Well, if that’s true [and I’m not sure how you can know it is], then there is a huge issue of power dissipation. Either that HY4D is more like a p-channel MOSFET, with a very low channel resistance [in saturation] AND that 4XY6 is somehow managing to limit current to 1500mA, without frying, or the HY4D is some mysterious marvel that can cut 3.3V down to the 1.5V~1.7V needed to properly drive that 3W LED…makes no sense what-so-ever!
To drop 3.3V down to even 1.5V [the least worst case condition] would require:
(3.3 - 1.5) * 1.5A = 2.7W!!!!
How the heck are either of those tiny little parts going to dissipate that kind of power? I mean, they gotta be linear, 'cuz there are no Switch Mode related parts–anywhere!

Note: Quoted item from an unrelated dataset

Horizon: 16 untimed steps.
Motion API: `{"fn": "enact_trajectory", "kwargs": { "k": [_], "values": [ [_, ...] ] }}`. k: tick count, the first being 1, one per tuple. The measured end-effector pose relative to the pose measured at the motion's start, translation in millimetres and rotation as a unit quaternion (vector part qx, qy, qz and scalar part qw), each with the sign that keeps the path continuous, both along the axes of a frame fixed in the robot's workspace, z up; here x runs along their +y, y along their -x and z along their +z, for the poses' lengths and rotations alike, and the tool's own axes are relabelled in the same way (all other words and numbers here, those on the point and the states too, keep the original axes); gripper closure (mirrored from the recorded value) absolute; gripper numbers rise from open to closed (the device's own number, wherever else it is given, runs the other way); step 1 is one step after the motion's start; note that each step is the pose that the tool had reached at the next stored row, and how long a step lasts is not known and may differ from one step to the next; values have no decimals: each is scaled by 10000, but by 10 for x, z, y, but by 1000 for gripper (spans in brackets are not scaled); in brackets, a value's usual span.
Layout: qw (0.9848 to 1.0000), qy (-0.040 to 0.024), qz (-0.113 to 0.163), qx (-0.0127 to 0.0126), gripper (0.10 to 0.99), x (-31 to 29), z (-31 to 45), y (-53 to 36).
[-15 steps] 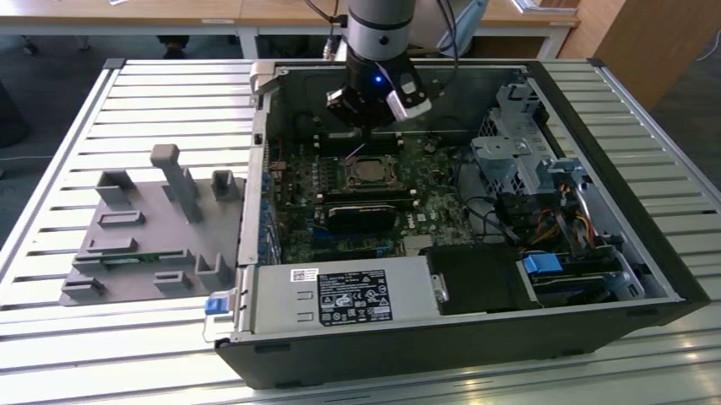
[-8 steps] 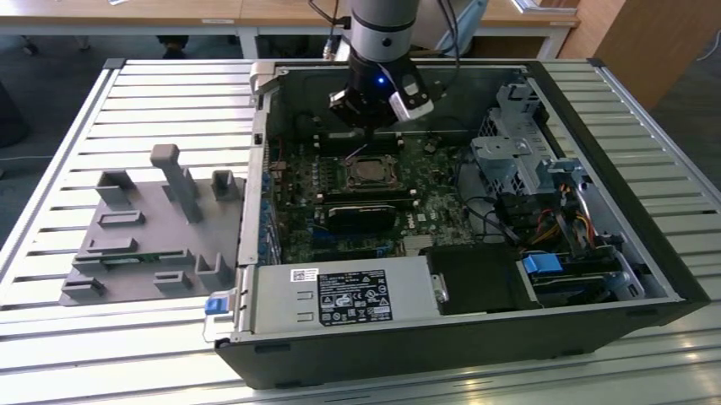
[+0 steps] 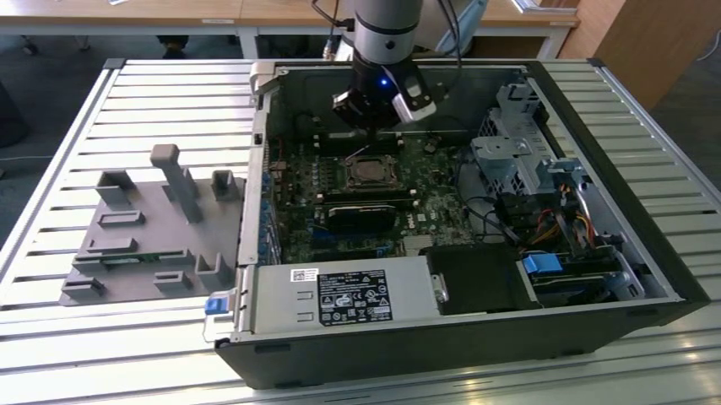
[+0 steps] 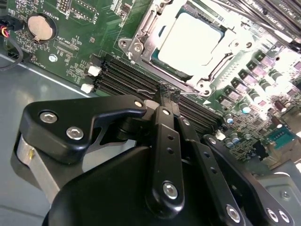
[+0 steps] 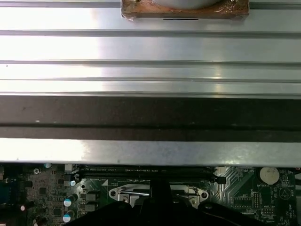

BUT, I’m guessing that the HY4D is a p-channel MOSFET [one with a very low Gate Threshold Voltage] – that’s the only way, so far, I can see this thing even beginning to function properly. But, that 3k3 resistor is rather odd–really doesn’t need to be that low, if all it’s doing is pulling up the Gate on a MOSFET [unless, maybe, that MOSFET needs to switch really fast–which might be the case if that LED really is 3W]! BUT, really, I doubt it’s a 3W LED [or there’s more to this circuit than has been revealed]! Another possibility is that the 3k3 resistor was chosen to set the sensitivity of the LDVR [by imposing a greater current load – but, again, the variability of transistor Beta would seem to make that a rather touchy design decision.